◆ Assignment:
Report the lines of the material that carry the string "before".

◆ Data for review:
============

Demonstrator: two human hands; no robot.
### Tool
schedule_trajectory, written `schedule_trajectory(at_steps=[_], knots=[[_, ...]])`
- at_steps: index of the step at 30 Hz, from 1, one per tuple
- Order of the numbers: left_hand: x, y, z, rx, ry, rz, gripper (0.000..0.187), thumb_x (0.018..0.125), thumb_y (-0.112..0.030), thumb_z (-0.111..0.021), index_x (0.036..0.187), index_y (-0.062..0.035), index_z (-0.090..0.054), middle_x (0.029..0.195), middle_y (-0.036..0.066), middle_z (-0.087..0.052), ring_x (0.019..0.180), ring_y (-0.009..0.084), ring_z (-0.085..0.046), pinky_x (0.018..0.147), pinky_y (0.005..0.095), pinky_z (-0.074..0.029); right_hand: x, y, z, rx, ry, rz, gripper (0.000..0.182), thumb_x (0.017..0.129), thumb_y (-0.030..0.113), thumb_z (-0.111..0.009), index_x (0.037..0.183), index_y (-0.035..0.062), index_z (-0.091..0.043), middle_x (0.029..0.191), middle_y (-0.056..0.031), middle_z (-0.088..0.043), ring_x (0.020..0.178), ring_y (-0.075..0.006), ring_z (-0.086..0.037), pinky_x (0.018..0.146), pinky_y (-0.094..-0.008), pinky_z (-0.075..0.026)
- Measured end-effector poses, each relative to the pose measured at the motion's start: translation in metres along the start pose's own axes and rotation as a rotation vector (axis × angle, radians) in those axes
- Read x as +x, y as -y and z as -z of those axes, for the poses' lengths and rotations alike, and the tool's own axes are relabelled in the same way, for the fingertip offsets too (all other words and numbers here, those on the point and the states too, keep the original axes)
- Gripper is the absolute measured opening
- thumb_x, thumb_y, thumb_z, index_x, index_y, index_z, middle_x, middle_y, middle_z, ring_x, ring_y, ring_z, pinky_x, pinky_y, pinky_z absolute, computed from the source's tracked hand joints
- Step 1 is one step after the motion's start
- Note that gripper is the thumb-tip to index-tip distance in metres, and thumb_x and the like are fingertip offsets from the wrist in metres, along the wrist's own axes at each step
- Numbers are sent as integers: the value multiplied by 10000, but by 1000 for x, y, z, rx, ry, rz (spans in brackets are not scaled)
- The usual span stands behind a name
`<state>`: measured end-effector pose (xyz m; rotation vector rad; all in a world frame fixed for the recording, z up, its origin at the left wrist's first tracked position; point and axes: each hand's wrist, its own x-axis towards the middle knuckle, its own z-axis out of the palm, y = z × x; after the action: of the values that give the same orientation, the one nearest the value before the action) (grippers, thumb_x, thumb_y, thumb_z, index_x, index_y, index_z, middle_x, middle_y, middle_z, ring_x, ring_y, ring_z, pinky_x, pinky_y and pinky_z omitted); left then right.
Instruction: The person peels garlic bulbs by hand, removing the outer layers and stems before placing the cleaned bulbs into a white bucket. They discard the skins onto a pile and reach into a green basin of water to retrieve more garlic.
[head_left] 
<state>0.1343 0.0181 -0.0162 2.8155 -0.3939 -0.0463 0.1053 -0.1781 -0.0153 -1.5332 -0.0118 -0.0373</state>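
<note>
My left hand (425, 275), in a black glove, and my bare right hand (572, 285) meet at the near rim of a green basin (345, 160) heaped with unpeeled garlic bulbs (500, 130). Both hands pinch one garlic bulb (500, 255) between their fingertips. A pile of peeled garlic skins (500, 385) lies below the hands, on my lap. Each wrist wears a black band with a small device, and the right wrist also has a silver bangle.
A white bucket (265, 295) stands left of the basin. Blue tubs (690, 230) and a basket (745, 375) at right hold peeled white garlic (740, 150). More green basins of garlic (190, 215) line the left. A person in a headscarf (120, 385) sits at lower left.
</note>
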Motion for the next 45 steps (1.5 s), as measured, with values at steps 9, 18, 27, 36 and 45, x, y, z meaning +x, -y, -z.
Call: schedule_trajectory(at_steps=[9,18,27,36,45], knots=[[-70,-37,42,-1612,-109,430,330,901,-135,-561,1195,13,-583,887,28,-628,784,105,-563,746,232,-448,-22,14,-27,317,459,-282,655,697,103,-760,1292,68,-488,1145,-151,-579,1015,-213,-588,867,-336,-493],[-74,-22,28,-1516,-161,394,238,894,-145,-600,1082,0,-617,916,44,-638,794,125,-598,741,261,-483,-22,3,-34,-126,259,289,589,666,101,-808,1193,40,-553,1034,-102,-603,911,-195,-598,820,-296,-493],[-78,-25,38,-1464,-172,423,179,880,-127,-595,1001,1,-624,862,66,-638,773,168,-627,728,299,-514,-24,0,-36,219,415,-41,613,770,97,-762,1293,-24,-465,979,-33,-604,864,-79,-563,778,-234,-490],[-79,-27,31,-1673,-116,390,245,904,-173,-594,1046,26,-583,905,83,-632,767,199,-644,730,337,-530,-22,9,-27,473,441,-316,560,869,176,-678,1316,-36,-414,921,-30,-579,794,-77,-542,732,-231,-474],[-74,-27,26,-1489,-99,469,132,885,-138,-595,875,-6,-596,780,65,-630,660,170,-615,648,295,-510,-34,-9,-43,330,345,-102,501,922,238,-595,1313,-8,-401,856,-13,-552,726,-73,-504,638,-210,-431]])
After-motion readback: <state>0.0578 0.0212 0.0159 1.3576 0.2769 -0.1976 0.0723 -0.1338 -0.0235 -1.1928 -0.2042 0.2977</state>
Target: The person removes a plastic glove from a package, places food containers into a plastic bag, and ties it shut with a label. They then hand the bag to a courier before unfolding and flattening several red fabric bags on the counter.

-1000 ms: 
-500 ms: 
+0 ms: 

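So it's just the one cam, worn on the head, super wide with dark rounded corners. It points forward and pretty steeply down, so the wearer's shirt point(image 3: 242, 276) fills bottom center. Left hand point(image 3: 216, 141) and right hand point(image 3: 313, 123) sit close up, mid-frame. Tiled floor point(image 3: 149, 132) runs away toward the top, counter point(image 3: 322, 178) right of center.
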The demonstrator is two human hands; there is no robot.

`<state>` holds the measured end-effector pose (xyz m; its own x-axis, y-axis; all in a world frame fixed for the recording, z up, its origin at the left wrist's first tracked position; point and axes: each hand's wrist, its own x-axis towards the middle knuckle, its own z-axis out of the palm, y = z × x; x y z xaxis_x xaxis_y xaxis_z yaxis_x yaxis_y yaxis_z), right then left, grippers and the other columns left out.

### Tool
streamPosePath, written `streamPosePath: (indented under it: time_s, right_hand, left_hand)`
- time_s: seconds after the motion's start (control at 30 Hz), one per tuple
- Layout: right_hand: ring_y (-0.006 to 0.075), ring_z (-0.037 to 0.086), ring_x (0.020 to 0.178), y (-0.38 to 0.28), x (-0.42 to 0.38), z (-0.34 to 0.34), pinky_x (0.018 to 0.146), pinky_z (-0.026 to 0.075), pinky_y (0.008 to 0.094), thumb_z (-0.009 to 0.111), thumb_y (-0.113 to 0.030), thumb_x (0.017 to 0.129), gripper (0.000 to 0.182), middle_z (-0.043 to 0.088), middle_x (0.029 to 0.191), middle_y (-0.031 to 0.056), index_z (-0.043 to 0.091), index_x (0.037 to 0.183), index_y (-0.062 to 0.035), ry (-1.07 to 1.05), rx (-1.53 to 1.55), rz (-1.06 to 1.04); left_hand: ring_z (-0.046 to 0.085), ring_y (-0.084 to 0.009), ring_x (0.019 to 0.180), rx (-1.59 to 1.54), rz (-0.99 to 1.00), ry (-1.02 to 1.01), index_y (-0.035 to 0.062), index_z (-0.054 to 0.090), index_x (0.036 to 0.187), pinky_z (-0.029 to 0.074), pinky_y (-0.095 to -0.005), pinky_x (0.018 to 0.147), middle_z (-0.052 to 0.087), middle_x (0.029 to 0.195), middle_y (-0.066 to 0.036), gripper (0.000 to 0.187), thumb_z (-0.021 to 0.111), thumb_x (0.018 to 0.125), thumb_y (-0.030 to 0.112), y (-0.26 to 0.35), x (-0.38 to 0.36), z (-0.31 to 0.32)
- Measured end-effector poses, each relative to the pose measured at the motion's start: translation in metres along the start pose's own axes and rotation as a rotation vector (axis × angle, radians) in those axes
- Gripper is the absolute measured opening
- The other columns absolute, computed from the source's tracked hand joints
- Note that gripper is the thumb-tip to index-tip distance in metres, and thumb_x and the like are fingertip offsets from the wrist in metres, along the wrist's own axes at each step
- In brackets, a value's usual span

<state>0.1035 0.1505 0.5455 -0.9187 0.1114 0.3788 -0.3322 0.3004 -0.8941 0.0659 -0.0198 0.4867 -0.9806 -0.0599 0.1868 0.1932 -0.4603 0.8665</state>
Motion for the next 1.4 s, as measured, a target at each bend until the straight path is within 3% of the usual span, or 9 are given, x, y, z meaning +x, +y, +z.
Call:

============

◆ Expected answer:
`<state>`: measured end-effector pose (xyz m; rotation vector rad; all in a world frame fixed for the recording, z up, its origin at the left wrist's first tracked position; point and axes: each hand's wrist, its own x-axis towards the middle knuckle, its own z-axis out of the palm, y = z × x; after the action: of the values that give the same orientation, the one nearest the value before the action) (grippers, thumb_x, thumb_y, thumb_z, index_x, index_y, index_z, middle_x, middle_y, middle_z, ring_x, ring_y, ring_z, pinky_x, pinky_y and pinky_z omitted); left then right.
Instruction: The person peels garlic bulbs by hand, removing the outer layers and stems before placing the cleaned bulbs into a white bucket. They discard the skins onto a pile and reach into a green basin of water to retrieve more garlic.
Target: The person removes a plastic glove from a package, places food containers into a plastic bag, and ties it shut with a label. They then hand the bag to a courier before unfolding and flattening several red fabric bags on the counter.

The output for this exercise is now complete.